Ces engins nucléaires qui végètent en mer

Bouteilles, filets, plastique, pétrole, l'océan en voit des vertes et des pas mûres tous les jours. Ce sont là bien sûr des déchets dangereux, mais pas plus que ce que la folie de grandeur des hommes a fait s'échouer sur ses fonds : des engins nucléaires.

La période entre 1947 et 1991 a marqué le monde par la Guerre Froide, un âge de tension permanente entre l'ex-URSS et les États-Unis, conduisant à une course à l'armement nucléaire. Sous-marins, bombardiers, missiles intercontinentaux, ogives stratégiques et tactiques, le nucléaire était partout et aujourd'hui, il est dans nos océans.

Les sous-marins nucléaires

L'énergie nucléaire a propulsé les sous-marins dès 1955. C'est là que les choses ont réellement commencé à déraper.

En avril 1963, l'USS Tresher sombre à 400 kilomètres des côtes de Boston. Aucun survivant sur la centaine de membres d'équipage et son réacteur nucléaire se retrouve maintenant à 2 560 mètres de fond. L'USS Scorpion, lui, a fait naufrage dans l'Atlantique en mai 1968. En plus de son réacteur, il embarquait des torpilles nucléaires et gît maintenant par 3 300 m de fond, à 740 km des Açores. Durant la même année, les Soviétiques ont perdu le K-129 armé de torpilles et de missiles nucléaires dans le Pacifique. Le sous-marin est à présent couché par 4 600 m près des côtes du petit atoll de Midway.

Le K-8, un autre sous-marin nucléaire lanceur d'engins, a sombré entre la Bretagne et la côte Cantabrique (nord de l'Espagne) en avril 1970. Il y gît encore par 4 700 m de profondeur.

Des accidents d'avion

Durant la Guerre Froide, les gros avions, notamment les bombardiers, sont utilisés pour transporter des bombes nucléaires.

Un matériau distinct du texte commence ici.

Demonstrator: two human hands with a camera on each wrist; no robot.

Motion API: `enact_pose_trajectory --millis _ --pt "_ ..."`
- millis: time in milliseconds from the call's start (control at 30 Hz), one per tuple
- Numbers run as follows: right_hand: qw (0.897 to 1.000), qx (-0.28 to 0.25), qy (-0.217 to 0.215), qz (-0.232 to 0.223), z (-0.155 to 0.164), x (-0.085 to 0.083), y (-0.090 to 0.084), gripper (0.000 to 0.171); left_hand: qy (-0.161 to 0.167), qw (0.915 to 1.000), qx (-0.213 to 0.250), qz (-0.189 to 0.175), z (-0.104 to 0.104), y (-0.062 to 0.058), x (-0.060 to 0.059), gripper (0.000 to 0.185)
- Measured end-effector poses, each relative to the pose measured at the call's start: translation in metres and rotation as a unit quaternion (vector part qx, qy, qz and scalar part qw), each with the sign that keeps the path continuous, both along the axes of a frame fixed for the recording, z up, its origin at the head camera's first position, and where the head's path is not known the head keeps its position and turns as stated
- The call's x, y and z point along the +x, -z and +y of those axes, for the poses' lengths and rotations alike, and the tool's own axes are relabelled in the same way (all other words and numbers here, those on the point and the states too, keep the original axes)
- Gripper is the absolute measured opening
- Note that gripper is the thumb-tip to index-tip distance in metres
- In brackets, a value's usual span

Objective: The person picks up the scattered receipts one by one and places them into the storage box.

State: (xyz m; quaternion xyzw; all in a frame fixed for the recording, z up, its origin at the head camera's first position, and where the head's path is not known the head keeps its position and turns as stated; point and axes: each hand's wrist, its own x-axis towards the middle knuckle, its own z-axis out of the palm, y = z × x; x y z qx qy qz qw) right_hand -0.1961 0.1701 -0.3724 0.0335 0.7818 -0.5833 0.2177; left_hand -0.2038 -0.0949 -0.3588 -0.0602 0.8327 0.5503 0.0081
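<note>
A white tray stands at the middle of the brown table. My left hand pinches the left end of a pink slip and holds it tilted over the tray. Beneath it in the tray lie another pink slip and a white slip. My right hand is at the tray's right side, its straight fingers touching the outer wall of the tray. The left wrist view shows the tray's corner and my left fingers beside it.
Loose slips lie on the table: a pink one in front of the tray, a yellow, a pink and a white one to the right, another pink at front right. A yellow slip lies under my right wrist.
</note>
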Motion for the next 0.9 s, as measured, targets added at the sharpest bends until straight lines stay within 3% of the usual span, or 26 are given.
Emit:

Il arrive cependant qu'ils subissent des avaries ou tout simplement s'abîment en mer après un accident, ce qui fait des mers et océans la dernière résidence de leur cargaison.

Un bombardier B-47 a ainsi disparu sans laisser de trace en mars 1956, en survolant la Méditerranée. A son bord, deux bombes nucléaires qui sont donc, comme l'avion, "perdues en mer près du littoral algérien" selon le communiqué officiel. Un autre B-47, percuté par un chasseur ami, a du larguer une bombe atomique MK 15 quelque part dans l'Atlantique pour continuer à voler. Cette bombe, 110 fois plus puissante que celle d'Hiroshima, rouille donc au fond de l'océan depuis 1958.

Il est même arrivé qu'un porte-avions, l'USS Ticonderoga, perde un chasseur équipé d'une bombe atomique par-dessus bord au court d'une tempête, et ce à une centaine de kilomètres seulement d'Okinawa.

Une bombe à retardement

Rien que les États-Unis ont reconnu 92 cas de bombes nucléaires perdues en mer, un chiffre gardé secret par la Russie. Toujours est-il que, qu'il s'agisse de torpilles, d'ogives ou encore de réacteurs, peu de ces engins nucléaires ont été repêchés, si tout du moins ils le peuvent. L'opération est d'ailleurs très coûteuse (le renflouage du sous-marin russe Koursk en 2001 a coûté près de 73 millions d'euros) et n'est généralement justifiée que par le secret d'État.

Les contenants, corrodés par l'eau de mer, finiront pourtant tôt ou tard par céder à la rouille. S'ensuivra la contamination de toute la chaîne alimentaire, du plancton aux poissons jusqu'à notre assiette, la radioactivité pouvant même se concentrer en bout de chaîne (phénomène de biomagnification). Une chose d'autant plus probable que plusieurs de ces engins se trouvent non loin des côtes de grandes agglomérations.

Heureusement pour nous, les océans sont vastes et même une catastrophe de l'envergure de Fukushima n'a pas eu un impact majeur mondial. La question est donc de savoir combien de temps l'océan supportera encore d'être traité comme une poubelle.